Johnson has going for him two fairly bankable leads with proven chemistry going in — which is more than their benighted characters can claim. Kristen Wiig and Bill Hader play Maggie and Milo, who as kids stood shoulder to shoulder against an unfavorable domestic climate (in a five-minute appearance, Joanna Gleason is so good that she almost convinces us that the siblings' mother is not a new age cliche). When we meet them trembling on the cusp of middle age, brother and sister are 10 years estranged and floundering. Failure to thrive doesn't begin to cover it.
That both attempt suicide in the first 10 minutes is only the movie's first contrivance.
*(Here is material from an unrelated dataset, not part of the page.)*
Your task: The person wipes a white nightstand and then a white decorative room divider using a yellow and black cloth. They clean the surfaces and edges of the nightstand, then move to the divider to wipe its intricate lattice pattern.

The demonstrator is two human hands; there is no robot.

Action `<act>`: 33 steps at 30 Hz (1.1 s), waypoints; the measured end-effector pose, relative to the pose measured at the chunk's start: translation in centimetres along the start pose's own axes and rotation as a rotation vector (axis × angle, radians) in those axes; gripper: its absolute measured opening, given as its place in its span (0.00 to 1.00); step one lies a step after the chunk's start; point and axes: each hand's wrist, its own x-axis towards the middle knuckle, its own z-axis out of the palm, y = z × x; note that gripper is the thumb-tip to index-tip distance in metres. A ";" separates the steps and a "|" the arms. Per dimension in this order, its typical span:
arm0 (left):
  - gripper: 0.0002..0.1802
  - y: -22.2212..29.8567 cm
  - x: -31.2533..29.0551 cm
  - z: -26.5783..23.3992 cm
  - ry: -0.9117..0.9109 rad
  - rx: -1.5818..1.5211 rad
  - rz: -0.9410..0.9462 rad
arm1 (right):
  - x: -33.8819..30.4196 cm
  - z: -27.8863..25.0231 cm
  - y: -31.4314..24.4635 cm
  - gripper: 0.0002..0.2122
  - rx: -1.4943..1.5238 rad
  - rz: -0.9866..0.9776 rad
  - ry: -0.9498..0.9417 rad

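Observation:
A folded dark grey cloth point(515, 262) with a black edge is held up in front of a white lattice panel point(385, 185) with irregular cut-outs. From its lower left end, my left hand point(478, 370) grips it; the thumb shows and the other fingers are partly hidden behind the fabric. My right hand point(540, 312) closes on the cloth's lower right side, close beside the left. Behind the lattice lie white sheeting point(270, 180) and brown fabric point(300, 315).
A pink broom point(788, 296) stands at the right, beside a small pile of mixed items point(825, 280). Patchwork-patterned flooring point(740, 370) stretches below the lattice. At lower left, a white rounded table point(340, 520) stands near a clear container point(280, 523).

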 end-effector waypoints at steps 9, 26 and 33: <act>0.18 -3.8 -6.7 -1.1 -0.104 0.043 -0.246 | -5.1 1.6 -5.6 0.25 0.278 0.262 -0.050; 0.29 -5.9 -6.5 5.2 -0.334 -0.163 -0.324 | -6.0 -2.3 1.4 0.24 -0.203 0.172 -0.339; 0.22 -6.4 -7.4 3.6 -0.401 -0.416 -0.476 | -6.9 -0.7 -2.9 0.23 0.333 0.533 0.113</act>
Maggie, at least, has gathered the trappings of an adult life: She has a job and a loving husband, Lance (a mercifully restrained Luke Wilson), and they're trying for a baby, she tells her gay brother. Milo, on the other hand, is a walking disaster — he's an aspiring actor clinging to the Hollywood fringe — whom Hader plays as a tamped-down, unhappy version of his famous Stefon on Saturday Night Live. He's pretty good, but Stefon hovers, stealing thunder.
Milo moves in with Maggie; self-defeating misbehavior multiplies; secrets fly out of the family closet. Worse yet, Milo refreshes a pivotal past encounter with a former teacher (Modern Family's Ty Burrell) who, then and now, should know better. Maggie takes an unauthorized marital break with her handsome upholstered scuba-diving instructor (Boyd Holbrook); drowning metaphors abound.
There are some nicely observed and sharply written moments, especially when Wiig and Hader dial down the showy eccentricity and allow Milo and Maggie to come clean about where it all went wrong, separately and together. In a quietly moving monologue, Milo explains what it's like to coast for years on your specialness, only to discover that your dull classmates from high school have moved past you into lives of substance.